A parliamentary report of 1776 listed local workhouses operating at Lewes Borough and at St Thomas in the Cliff, each with accommodation for 30 inmates .
The Lewes Poor Law Union was formed on 10th August 1835. Its operation was overseen by an elected Board of Guardians, 11 in number, representing its 7 constituent parishes as listed below (figures in brackets indicate numbers of Guardians if more than one):
County of Sussex:
Lewes—All Saints (2), Lewes—St John Baptist Southover, Lewes—St John-under-the-Castle (2), Lewes—St Michael (2), Lewes—St Peter and St Mary Westout, Lewes—St Thomas-in-the-Cliffs (2), South Malling.
Later Additions:Barcombe, Beddingham, Chailey, Chalvington, East Chiltington, Ditchling, West Firle, Glynde, Hamsey, Newick, Plumpton, Ringmer, Ripe, Streat, Westmeston, Wivelsfield (all from 1898).
The population falling within the Union at the 1831 census had been 9,297 with parishes ranging in size from South Malling (population 705) to Lewes—St John-under-the-Castle (2,421). The average annual poor-rate expenditure for the period 1832-35 had been £5,770 or 12s.5d. per head of the population.
After its formation, Lewes Union continued to use existing workhouse premises for the enlargement of which the Poor Law Commissioners authorized an expenditure of £900 in 1836. In 1868, a new workhouse was built at the north side of De Montfort Road. Its construction cost £12,700 and it accommodated 205 inmates. There was an attached infirmary to the north west and a school house for 40 children to the north east. The workhouse location and layout are shown on the 1874 map below.
Lewes workhouse site, 1875.
The main building was constructed on a corridor plan and had numerous gables. A single storey entrance block ran along the south of the site.

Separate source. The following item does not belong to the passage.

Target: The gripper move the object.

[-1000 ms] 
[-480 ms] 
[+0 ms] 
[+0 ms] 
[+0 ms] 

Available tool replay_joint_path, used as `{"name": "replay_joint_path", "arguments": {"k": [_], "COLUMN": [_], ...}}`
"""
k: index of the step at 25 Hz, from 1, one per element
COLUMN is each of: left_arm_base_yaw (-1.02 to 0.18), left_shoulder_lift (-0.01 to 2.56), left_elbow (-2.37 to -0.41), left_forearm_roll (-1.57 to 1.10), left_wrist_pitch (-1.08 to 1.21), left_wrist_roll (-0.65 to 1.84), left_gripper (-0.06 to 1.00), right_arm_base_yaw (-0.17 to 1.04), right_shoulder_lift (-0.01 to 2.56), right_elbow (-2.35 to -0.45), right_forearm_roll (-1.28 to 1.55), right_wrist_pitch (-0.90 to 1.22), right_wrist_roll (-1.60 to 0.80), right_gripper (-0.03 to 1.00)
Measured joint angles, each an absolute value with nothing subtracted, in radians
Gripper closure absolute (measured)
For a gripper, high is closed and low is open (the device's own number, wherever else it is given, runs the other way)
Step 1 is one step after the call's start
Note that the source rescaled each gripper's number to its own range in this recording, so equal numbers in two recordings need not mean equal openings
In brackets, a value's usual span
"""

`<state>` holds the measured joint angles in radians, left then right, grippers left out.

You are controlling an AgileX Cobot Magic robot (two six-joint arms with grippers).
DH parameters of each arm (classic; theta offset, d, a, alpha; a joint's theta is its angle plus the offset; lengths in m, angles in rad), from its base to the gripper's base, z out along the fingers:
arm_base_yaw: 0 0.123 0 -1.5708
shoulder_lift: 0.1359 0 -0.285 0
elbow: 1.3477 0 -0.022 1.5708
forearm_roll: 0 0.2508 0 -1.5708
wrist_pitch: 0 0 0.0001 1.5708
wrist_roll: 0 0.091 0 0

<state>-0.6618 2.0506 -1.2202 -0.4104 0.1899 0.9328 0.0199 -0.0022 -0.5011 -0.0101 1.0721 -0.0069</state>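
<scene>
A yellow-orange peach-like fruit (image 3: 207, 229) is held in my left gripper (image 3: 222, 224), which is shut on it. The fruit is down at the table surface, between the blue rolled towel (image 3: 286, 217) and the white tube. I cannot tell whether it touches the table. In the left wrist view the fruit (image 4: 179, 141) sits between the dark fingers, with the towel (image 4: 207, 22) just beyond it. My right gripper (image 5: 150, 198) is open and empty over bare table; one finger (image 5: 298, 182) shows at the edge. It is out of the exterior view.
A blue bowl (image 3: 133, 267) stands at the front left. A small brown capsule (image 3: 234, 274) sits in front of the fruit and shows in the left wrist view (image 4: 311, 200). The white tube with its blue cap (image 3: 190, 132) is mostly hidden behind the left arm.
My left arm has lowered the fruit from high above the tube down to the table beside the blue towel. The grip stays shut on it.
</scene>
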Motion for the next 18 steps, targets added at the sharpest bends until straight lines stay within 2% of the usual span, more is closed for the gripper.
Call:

Lewes workhouse from the south, c.1910.
© Peter Higginbotham.
In 1898, Lewes merged with the Chaileyand West Firle Unions, with the new body continuing under the name of Lewes Union. The West Firle and Lewes workhouses were closed and their inmates transferred to the former Chailey Union workhouse at East Chiltington.
The Lewes workhouse was subsequently rented by the Revd Harold Burden, a former missionary, and a leading figure in the creation and operation of reformatories for inebriates at the turn of the 19th century. Following the passing of an Inebriates Act in 1898 which enabled the compulsory detention of criminal inebriates in certified reformatories, Burden set up a charity called the National Institutions for Inebriates (NII). The NII set up a network of institutions, including one in another former workhouse at Guiltcross in Norfolk which opened as the Eastern Counties or East Harling reformatory in 1904. Lewes was the Southern Counties reformatory licensed in November 1902 for 130 female inebriates who were admitted directly from court. Guiltcross took both men and women, and also epileptic and diseased inmates. Due to falling numbers, the Lewes reformatory surrendered its licence as an inebriate reformatory in January 1910.
Lewes reformatory site, 1910.
The former workhouse blocks were allocated to groups of inebriate inmates classed as "well behaved", "manageable", "troublesome" and "very troublesome" as shown on the plan below (click on the plan for an enlarged version).
Lewes inebriate reformatory plan, c.1908.
The old Lewes workhouse buildings were demolished in 1960 to make way for the erection of the De Montfort flats.